Among the lines below, tally those that hold "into". Return the number and nothing more.

Dataset excerpts
● ● ●

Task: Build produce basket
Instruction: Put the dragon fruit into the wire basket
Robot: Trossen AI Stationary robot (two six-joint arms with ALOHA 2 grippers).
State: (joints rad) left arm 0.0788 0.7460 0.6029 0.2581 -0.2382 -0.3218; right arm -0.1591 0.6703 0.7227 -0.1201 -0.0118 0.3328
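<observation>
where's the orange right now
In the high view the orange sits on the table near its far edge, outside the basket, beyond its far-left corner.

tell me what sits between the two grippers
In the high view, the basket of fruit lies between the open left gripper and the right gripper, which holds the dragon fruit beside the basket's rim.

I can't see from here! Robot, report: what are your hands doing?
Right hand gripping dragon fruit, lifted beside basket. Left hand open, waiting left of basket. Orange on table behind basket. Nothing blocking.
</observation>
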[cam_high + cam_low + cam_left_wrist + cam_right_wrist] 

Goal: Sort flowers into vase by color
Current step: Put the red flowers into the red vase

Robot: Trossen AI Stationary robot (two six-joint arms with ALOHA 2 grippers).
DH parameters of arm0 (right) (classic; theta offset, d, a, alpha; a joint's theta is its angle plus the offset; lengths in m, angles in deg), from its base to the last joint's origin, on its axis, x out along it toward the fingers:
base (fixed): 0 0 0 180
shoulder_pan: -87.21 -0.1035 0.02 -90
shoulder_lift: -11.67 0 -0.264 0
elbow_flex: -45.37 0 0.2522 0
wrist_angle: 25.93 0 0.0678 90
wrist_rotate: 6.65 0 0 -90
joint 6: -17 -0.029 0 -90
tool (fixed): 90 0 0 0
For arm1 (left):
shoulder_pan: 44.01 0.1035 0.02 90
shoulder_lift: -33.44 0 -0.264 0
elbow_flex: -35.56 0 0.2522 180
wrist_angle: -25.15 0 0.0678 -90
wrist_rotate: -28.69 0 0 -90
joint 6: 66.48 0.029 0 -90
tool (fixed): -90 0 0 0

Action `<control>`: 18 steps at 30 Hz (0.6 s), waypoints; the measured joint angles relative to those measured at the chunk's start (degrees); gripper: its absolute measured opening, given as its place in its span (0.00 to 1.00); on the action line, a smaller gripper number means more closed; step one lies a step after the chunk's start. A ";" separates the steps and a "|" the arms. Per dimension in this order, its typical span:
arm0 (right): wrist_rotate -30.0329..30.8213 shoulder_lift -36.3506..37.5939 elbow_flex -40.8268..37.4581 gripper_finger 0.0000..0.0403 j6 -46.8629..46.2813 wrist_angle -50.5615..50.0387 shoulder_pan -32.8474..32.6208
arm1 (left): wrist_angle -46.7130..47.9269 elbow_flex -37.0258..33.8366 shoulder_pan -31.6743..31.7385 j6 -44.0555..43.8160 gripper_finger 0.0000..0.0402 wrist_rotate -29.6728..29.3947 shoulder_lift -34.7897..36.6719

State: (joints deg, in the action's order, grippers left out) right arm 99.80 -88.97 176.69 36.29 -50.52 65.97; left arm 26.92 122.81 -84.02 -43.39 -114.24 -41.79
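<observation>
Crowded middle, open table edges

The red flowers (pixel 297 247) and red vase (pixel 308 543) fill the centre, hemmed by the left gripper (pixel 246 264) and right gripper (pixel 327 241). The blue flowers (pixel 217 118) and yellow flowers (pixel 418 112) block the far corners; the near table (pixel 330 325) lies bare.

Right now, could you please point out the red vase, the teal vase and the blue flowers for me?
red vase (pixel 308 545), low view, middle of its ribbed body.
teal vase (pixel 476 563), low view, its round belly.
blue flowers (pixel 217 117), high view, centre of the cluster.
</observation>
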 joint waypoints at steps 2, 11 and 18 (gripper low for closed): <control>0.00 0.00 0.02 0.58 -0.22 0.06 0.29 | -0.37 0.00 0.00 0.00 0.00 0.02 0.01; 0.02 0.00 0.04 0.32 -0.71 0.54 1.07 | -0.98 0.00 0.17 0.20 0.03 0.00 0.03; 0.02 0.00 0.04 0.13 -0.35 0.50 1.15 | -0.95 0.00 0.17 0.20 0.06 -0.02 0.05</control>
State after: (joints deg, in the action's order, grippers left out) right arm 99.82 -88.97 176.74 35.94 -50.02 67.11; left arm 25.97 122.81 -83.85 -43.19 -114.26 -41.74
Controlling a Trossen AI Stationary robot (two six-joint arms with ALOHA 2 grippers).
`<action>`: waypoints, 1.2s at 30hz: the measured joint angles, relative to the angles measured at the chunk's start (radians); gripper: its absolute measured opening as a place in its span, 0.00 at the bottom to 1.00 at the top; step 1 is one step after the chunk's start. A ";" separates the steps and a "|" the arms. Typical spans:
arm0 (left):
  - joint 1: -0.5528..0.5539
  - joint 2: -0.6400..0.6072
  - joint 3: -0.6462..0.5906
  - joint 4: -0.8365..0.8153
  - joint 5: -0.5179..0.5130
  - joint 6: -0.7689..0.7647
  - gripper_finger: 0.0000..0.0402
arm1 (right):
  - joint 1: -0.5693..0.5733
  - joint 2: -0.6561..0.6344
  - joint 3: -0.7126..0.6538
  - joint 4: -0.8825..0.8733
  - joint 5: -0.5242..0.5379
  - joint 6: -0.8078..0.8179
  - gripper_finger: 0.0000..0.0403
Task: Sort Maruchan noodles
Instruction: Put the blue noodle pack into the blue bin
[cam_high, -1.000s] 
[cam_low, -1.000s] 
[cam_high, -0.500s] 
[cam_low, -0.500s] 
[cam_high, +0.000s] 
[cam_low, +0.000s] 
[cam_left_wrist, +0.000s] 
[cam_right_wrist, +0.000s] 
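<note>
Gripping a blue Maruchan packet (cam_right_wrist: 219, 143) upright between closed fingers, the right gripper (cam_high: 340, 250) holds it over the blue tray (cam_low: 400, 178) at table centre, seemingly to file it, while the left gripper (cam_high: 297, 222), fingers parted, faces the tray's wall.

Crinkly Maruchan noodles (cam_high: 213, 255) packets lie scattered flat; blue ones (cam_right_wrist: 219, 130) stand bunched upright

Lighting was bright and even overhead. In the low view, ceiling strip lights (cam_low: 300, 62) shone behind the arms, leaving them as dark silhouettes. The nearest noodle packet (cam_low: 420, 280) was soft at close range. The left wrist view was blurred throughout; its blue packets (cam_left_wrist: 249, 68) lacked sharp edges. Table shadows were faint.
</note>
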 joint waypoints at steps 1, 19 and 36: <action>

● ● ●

Answer to this problem
4